[proofplan]
We write the multivariate normal likelihood and maximize it first over the mean parameters for a fixed covariance matrix. Under the unrestricted model, the minimizing fitted means are the group sample means and the residual matrix is $W$; under $H_0$, the minimizing common mean is the grand mean and the residual matrix is $T$. We then maximize over the positive definite covariance matrix and compute the two maximized likelihoods explicitly. Their ratio is $\left(\det W/\det T\right)^{N/2}$, so the monotone statistic determining the same rejection regions is Wilks' lambda $\Lambda = \det W/\det T$.
[/proofplan]
[step:Write the likelihood in terms of a residual sums-of-products matrix]

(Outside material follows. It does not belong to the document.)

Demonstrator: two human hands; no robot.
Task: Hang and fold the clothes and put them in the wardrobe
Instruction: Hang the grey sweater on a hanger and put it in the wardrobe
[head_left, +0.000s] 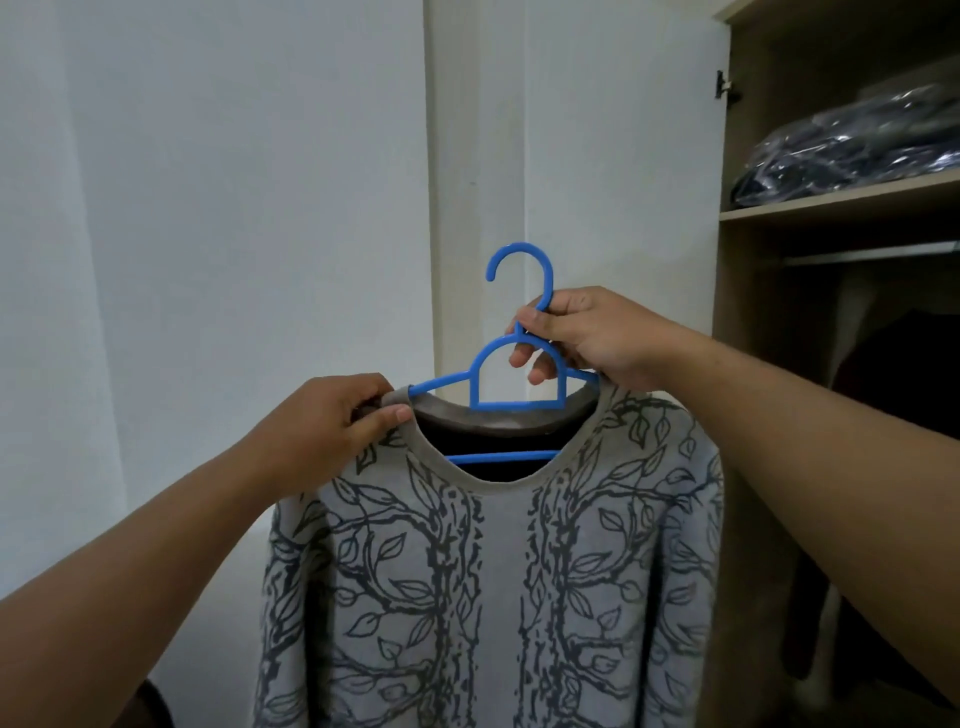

For parameter values $m_1,\dots,m_g \in \mathbb{R}^p$ and a symmetric positive definite matrix $\Sigma \in \mathbb{R}^{p \times p}$, define the residual sums-of-products matrix
\begin{align*}
S(m_1,\dots,m_g)
:=
\sum_{i=1}^g \sum_{j=1}^{n_i} (x_{ij}-m_i)(x_{ij}-m_i)^\top.
\end{align*}
The unrestricted likelihood function
\begin{align*}
L_{\mathrm{un}}: (\mathbb{R}^p)^g \times \{\Sigma \in \mathbb{R}^{p \times p}: \Sigma \text{ symmetric positive definite}\} &\to (0,\infty)
\end{align*}
is
\begin{align*}
L_{\mathrm{un}}(m_1,\dots,m_g,\Sigma)
=
(2\pi)^{-Np/2}(\det \Sigma)^{-N/2}
\exp\left(
-\frac{1}{2}\operatorname{tr}\left(\Sigma^{-1}S(m_1,\dots,m_g)\right)
\right).
\end{align*}
Under $H_0$, all group means are equal. For $m \in \mathbb{R}^p$, define
\begin{align*}
S_0(m)
:=
\sum_{i=1}^g \sum_{j=1}^{n_i} (x_{ij}-m)(x_{ij}-m)^\top.
\end{align*}
The null likelihood is the restriction
\begin{align*}
L_0(m,\Sigma)
=
(2\pi)^{-Np/2}(\det \Sigma)^{-N/2}
\exp\left(
-\frac{1}{2}\operatorname{tr}\left(\Sigma^{-1}S_0(m)\right)
\right).
\end{align*}
[guided]
For a fixed data array $(x_{ij})$, the likelihood is a function of the unknown mean vectors and covariance matrix. In the unrestricted model the group mean for group $i$ is an arbitrary vector $m_i \in \mathbb{R}^p$, so we package the residuals into the matrix
\begin{align*}
S(m_1,\dots,m_g)
=
\sum_{i=1}^g \sum_{j=1}^{n_i} (x_{ij}-m_i)(x_{ij}-m_i)^\top.
\end{align*}
This matrix records exactly the quadratic form appearing in the multivariate normal density, because
\begin{align*}
\sum_{i=1}^g \sum_{j=1}^{n_i}
(x_{ij}-m_i)^\top \Sigma^{-1}(x_{ij}-m_i)
=
\operatorname{tr}\left(\Sigma^{-1}S(m_1,\dots,m_g)\right).
\end{align*}
Therefore the unrestricted likelihood is
\begin{align*}
L_{\mathrm{un}}(m_1,\dots,m_g,\Sigma)
=
(2\pi)^{-Np/2}(\det \Sigma)^{-N/2}
\exp\left(
-\frac{1}{2}\operatorname{tr}\left(\Sigma^{-1}S(m_1,\dots,m_g)\right)
\right).
\end{align*}
Under the null hypothesis $H_0$, there is a single common mean vector $m \in \mathbb{R}^p$. Thus the null residual matrix is
\begin{align*}
S_0(m)
=
\sum_{i=1}^g \sum_{j=1}^{n_i} (x_{ij}-m)(x_{ij}-m)^\top,
\end{align*}
and substituting this residual matrix into the same normal likelihood formula gives
\begin{align*}
L_0(m,\Sigma)
=
(2\pi)^{-Np/2}(\det \Sigma)^{-N/2}
\exp\left(
-\frac{1}{2}\operatorname{tr}\left(\Sigma^{-1}S_0(m)\right)
\right).
\end{align*}
[/guided]
[/step]
[step:Maximize over the unrestricted group means to obtain $W$]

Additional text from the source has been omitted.